* ACTION ITEM *
Search the material for the string "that" and reply with how many lines contain it, nothing else.

=-=-=

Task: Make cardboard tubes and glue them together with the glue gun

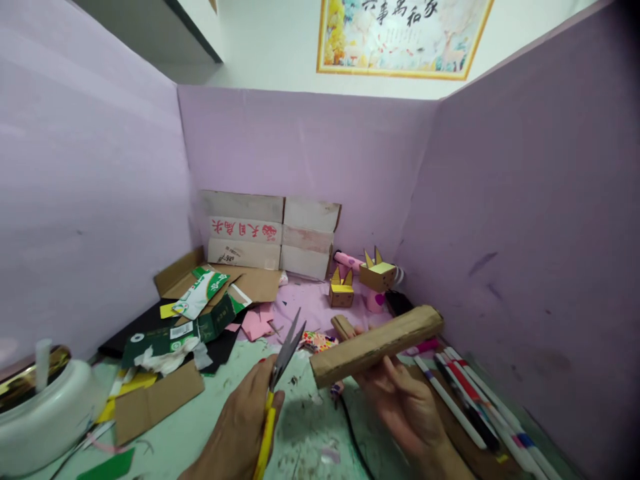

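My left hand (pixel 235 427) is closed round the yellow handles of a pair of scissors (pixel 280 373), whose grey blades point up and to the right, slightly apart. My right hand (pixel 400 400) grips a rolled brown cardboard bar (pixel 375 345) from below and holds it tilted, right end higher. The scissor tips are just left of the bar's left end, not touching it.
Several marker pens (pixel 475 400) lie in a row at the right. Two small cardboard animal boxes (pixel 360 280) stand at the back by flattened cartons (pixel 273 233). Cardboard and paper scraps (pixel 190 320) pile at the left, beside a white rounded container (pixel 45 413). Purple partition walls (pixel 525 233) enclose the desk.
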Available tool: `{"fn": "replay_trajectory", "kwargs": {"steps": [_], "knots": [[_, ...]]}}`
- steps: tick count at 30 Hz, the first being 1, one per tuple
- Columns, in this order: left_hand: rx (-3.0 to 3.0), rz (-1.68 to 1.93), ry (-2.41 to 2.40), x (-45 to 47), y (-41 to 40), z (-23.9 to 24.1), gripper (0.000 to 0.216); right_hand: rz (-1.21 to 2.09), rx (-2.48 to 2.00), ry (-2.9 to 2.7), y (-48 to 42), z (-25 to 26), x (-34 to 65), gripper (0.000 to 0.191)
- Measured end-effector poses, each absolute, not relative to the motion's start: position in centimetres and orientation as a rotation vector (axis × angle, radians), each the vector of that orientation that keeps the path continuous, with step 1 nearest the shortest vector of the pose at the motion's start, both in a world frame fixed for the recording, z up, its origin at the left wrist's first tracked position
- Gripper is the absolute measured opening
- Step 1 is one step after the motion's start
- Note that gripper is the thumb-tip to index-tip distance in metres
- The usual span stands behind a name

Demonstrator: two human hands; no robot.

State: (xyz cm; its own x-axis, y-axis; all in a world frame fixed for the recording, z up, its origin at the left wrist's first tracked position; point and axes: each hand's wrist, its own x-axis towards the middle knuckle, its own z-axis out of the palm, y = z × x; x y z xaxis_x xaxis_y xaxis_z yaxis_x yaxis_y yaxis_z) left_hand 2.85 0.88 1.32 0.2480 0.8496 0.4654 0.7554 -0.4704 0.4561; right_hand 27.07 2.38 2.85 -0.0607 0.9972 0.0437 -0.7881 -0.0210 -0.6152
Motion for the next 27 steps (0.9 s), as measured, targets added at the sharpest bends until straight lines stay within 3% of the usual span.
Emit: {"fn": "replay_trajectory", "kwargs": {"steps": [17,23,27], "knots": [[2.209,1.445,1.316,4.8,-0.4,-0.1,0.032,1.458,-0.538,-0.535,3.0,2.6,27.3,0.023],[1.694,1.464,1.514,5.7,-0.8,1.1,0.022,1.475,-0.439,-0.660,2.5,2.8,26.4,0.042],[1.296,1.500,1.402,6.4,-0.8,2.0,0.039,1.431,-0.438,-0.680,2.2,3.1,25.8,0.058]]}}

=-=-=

* ANSWER BELOW *
2